Justice Zhou explained that it is a settled principle of law that it is only in exceptional circumstances that the High Court will intervene in undetermined proceedings of a lower court.

“The procedure by which the court’s powers to intervene in such unterminated or pending proceedings of a lower court must be one which is provided for by law. Thus, where, as in casu, the applicant seeks the setting aside of an order of the lower court in the final relief sought, that must be by way of either appeal or review.

“The instant application is neither an appeal nor a review application. There cannot, therefore, be a basis upon which this court could set aside the order of the Magistrate’s Court. Yet the final relief is the basis upon which the interim relief is founded. Put in other words, the interim relief is predicated upon an incompetent final order sought. This also renders the interim relief itself incompetent.”

Though Muteswa initially succeeded in gaining custody of the boy, her custody battle appeared to reach a dead end  last month, when a Civil Court magistrate awarded custody of Daniel to his father, who now lives with him.

According to court documents, the judge accepted Buyanga arguments that she was unfit to raise Daniel because Muteswa, who was living with her dad, moved house after the father lost his property after being evicted from the  Glen Lorne property over an agency debt.

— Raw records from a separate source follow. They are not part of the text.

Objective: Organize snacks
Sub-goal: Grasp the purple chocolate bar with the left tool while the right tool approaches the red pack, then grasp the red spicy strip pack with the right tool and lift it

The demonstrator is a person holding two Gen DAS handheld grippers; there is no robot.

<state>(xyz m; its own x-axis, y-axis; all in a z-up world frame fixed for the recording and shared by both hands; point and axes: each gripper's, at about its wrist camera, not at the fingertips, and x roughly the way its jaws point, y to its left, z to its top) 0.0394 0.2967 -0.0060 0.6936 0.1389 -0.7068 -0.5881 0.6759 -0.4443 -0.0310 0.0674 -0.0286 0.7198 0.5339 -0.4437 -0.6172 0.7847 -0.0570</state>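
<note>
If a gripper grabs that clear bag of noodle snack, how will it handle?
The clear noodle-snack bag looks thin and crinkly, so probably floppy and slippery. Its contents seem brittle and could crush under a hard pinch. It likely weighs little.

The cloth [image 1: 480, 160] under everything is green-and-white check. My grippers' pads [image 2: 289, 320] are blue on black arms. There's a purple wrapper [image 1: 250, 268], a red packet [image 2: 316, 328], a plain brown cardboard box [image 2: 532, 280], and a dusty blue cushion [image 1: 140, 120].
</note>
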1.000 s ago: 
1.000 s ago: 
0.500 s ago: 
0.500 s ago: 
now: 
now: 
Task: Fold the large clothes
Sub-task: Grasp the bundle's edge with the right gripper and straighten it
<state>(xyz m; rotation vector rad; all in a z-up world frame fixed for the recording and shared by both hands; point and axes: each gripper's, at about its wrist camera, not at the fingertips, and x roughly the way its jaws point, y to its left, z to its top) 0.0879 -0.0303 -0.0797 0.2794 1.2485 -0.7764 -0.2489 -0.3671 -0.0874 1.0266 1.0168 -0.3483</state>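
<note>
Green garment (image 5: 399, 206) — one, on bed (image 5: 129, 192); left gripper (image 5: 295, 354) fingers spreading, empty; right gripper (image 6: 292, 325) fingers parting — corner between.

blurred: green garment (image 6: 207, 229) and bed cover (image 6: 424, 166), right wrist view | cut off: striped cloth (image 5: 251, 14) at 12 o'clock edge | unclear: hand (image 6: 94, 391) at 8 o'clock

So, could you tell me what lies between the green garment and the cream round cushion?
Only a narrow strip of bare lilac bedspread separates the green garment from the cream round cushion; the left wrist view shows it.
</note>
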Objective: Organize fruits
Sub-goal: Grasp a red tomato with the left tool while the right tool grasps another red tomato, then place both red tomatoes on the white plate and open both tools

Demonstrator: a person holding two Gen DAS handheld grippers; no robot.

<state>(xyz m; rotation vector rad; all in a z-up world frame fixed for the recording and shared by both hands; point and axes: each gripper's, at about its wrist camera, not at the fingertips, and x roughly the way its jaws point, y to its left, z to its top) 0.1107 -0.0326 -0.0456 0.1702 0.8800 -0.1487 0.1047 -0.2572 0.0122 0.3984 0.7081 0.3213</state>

Muteswa’s father Lawrence fraudulently registered two bonds over the 4 300 square metre property, which was acquired in 2009 with help from Buyanga.
One of Buyanga’s firms, Hamilton, extended funds to Muteswa’s dad to buy the Glen Lorne house – which has now been seized – but up to now, a decade later, the father has ignored his obligations.

After Chantelle changed addresses after her father’s eviction by bailiffs, Buyanga approached the Children’s Court on July 19 to obtain permission to keep the child for longer while the suitability of Muteswa’s new home was assessed. .

Muteswa approached the High Court in a bid to invalidate that order of the lower court. In her application, she made untested claims that Buyanga was abusing her and her family; as well as blocking her attempts to speak to the boy over the phone.

Buyanga, represented by Advocate Lewis Uriri, strenuously denied the intimidation claims.

“As a matter of fact, it is the applicant’s family that has been harassing me,” the businessman argued, while attaching several communications from Muteswa’s family including from her mother, brother and father.

The communications revealed a family seeking an out of court settlement with Buyanga.

Besides being owed thousands by Chantelle’s dad, Buyanga also reveals that he bailed out her brother Shaun out of jail with his lawyers Rubaya and Chatambudza when he sought his intervention.

He also revealed that he not only bailed him out but also sent him funds as he had requested.

In impassioned plea for an out of court settlement, Shaun said: I think there are ways we can solve all issues that are pending. As I said before, I might be the youngest and you might not take this seriously but I ask you to consider we work a way forward.”

Muteswa, according to Buyanga, contemptuously violated two court orders ordering her to surrender his son’s passport.

In June, Muteswa approached the High Court seeking and order proscribing Buyanga from taking Daniel to his Johannesburg base.

Muteswa went to the High Court in June and obtained an order barring Buyanga from taking the child out of the country.

Buyanga, through Advocate Thabani Mpofu, has lodged an appeal against that ruling before Justice Jacob Manzunzu. Mpofu raised procedural flaws in the manner the application was filed. Her also challenged assertions by Muteswa that access to the child can only be exercised in Zimbabwe, and that taking him out of the country was in the best interests of the child.

“The temporary removal of a minor child to a country in which he was born and lived constituted the lawful exercise by appellant of his rights to access and was in the best interests of the minor child,” Buyanga said in the appeal.

“The insistence by the respondent on the superiority of her rights was based on an antiquated position which is now constitutionally invalid and of no effect and accordingly contrary to the best interests of the minor child.”